# API Ingest → AWS S3 (BLS/DataUSA)
This notebook automates the retrieval of BLS productivity data and stores it in Amazon S3.  It uses the BLS Public API to retieve data. 
This sync version keeps S3 matched with the website and detects changes, updates, deletes automatically:
* New files → get added.
* Changed files → get updated.
* Deleted files → get removed.

### What's Covered
- **Automated sync** from data api source to S3.
- **No hardcoded file names** – dynamically scrapes the BLS file list.
- **403 error handling** – uses a valid User-Agent to comply with BLS access policy.
- **Cloud-based execution** – runs in Kaggle with secure secret management.
- **Secrets used** – AWS_ACCESS_KEY_ID, AWS_SECRET_ACCESS_KEY, AWS_REGION, BUCKET_NAME, BLS_API_KEY.
- **Duplicate protection** – checks content hashes before uploading.

### How It Works
1. Fetch the current list of files from the BLS public directory.
2. Download each file and compare its hash to the version in S3.
3. Upload new or changed files to the configured S3 bucket.
4. Skip unchanged files to save bandwidth and storage.

## Connect to AWS S3
This notebook requires the following Python packages:  
- boto3  
- requests  
- hashlib  
- kaggle_secrets: AWS_ACCESS_KEY_ID, AWS_SECRET_ACCESS_KEY, AWS_REGION, BUCKET_NAME, BLS_API_KEY

In [1]:
import boto3
import requests
import hashlib
import json
from kaggle_secrets import UserSecretsClient

# Load AWS secrets
secrets = UserSecretsClient()
API_KEY = secrets.get_secret("BLS_API_KEY")
AWS_ACCESS_KEY_ID = secrets.get_secret("AWS_ACCESS_KEY_ID")
AWS_SECRET_ACCESS_KEY = secrets.get_secret("AWS_SECRET_ACCESS_KEY")
AWS_REGION = secrets.get_secret("AWS_REGION")
BUCKET_NAME = secrets.get_secret("BUCKET_NAME")

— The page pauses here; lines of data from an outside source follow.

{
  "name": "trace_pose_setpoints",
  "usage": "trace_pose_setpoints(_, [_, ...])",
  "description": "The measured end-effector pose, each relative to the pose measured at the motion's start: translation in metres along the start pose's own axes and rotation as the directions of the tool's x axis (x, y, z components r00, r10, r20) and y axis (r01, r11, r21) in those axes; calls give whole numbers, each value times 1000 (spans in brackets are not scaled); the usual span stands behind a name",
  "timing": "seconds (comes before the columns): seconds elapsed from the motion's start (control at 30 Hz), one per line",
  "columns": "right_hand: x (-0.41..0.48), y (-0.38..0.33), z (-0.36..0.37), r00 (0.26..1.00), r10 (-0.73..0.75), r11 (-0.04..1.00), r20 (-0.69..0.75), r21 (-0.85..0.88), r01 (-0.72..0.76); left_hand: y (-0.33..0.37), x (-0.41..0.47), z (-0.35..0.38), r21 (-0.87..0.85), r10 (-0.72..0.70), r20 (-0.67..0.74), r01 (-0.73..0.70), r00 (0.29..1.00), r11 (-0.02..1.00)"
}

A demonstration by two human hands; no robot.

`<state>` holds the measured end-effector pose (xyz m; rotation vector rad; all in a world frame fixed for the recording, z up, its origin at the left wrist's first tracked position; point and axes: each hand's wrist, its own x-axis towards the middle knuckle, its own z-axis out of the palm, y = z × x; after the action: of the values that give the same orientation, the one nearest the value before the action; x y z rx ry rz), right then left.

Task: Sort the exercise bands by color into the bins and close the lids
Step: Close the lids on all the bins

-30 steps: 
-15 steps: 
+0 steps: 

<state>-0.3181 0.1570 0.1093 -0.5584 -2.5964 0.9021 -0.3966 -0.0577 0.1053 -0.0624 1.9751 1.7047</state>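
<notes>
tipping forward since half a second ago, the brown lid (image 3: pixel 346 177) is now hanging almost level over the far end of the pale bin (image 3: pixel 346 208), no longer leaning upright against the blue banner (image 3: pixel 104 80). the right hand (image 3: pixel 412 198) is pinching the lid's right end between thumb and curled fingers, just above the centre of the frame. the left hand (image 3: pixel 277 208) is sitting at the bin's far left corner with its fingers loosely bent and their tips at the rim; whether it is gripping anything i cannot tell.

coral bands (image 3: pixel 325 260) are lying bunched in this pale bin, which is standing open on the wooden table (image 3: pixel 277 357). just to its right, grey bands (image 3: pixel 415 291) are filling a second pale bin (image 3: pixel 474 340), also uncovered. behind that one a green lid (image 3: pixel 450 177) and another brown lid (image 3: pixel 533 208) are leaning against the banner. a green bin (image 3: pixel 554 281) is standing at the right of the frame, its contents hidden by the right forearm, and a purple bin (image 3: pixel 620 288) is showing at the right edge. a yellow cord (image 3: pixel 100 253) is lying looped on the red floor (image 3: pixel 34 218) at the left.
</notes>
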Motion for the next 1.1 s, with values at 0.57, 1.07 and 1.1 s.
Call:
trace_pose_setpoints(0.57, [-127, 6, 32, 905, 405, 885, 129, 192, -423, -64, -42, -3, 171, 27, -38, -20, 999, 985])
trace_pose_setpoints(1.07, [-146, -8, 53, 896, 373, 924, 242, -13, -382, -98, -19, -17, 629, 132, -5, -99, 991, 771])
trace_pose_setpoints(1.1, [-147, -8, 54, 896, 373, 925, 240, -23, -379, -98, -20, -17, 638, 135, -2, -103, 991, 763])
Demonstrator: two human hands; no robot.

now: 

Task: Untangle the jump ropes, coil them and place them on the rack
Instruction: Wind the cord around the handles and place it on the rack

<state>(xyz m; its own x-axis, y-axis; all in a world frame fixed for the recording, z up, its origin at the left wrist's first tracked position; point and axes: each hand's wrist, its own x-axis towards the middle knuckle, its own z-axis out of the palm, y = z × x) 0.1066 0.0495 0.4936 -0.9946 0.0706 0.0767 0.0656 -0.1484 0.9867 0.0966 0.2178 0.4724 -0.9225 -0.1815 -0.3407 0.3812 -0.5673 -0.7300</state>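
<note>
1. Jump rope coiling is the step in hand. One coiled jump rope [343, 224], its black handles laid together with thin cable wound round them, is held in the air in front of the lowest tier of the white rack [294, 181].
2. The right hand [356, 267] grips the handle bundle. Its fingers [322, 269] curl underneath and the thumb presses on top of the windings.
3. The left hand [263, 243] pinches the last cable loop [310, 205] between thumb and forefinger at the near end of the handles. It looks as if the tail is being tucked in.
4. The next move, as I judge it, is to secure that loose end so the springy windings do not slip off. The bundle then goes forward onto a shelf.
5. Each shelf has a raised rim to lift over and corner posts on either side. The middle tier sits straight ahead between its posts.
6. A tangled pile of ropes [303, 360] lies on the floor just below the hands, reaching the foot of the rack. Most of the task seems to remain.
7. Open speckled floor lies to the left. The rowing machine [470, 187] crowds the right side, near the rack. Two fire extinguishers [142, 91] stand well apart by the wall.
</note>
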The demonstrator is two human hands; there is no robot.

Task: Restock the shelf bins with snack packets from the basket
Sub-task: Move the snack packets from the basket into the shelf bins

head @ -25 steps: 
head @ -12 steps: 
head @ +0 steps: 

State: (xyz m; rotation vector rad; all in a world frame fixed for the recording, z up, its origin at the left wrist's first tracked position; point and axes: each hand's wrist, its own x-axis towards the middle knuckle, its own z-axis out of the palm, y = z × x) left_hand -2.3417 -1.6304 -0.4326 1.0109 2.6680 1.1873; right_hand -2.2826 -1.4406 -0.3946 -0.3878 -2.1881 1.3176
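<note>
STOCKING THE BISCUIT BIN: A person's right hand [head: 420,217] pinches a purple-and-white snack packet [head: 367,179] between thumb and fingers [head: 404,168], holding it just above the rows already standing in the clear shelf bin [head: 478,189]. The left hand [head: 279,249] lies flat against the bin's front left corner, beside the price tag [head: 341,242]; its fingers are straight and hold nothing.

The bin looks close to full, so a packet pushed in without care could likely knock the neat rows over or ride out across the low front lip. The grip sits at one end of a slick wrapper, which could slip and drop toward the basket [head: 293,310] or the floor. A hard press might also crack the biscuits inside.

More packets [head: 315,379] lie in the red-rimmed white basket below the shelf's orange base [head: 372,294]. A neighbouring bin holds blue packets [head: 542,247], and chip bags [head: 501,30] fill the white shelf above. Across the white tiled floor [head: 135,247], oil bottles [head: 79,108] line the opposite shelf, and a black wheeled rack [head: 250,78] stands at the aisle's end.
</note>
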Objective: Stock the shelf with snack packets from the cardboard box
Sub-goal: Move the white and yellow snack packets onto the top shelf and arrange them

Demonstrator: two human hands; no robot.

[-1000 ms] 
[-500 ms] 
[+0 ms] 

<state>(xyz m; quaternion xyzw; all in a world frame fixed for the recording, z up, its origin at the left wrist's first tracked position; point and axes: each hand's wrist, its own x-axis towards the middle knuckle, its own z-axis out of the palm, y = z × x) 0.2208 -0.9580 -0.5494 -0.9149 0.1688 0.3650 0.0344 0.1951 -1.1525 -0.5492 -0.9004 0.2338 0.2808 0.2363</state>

# Setup AWS session and S3
session = boto3.Session(
    aws_access_key_id=AWS_ACCESS_KEY_ID,
    aws_secret_access_key=AWS_SECRET_ACCESS_KEY,
    region_name=AWS_REGION
)
s3 = session.client("s3")

# Test connection WITHOUT revealing keys
try:
    response = s3.list_objects_v2(Bucket=BUCKET_NAME)
    num_files = response.get('KeyCount', 0)
    print("S3 connection successful. Bucket contains: ", num_files)
except Exception as e:
    print("S3 connection failed: ", e)

S3 connection successful. Bucket contains:  40


## Fetch BLS Data via API Key
- Authenticate with a registered BLS API key to comply with access policies.  
- Retrieve U.S. inflation data programmatically through the BLS Public API.  

In [2]:
# API payload
headers = {'Content-type': 'application/json'}
data = json.dumps({
    "seriesid": ["CUUR0000SA0", "SUUR0000SA0"],  # You can customize this
    "startyear": "2020",
    "endyear": "2024",
    "registrationkey": API_KEY
})

# Make request
response = requests.post(
    "https://api.bls.gov/publicAPI/v2/timeseries/data/",
    data=data,
    headers=headers
)

if response.status_code == 200:
    results = response.json()
    
    # Save locally
    with open("bls_data.json", "w") as f:
        json.dump(results, f, indent=2)
    
    # Upload JSON file to S3 bucket
    s3.put_object(
        Bucket=BUCKET_NAME,
        Key="bls_data.json",
        Body=json.dumps(results, indent=2)
    )
    
    print("Uploaded bls_data.json to S3.")
else:
    print("Error: ", response.status_code)
    print(response.text)

Uploaded bls_data.json to S3.


## **API Data Pipeline – Send Files to S3 (No API Key Needed)**
- **Custom User-Agent** to comply with BLS access rules and avoid 403 errors.  
- **Checks for changes** by comparing file hashes before uploading.  
- **Uploads only when updated**, reducing bandwidth usage and S3 storage costs.  

In [3]:
import os, re, hashlib, requests, boto3, botocore
print("Starting..")

S3 = boto3.client("s3", region_name=os.getenv("AWS_REGION", "us-east-1"))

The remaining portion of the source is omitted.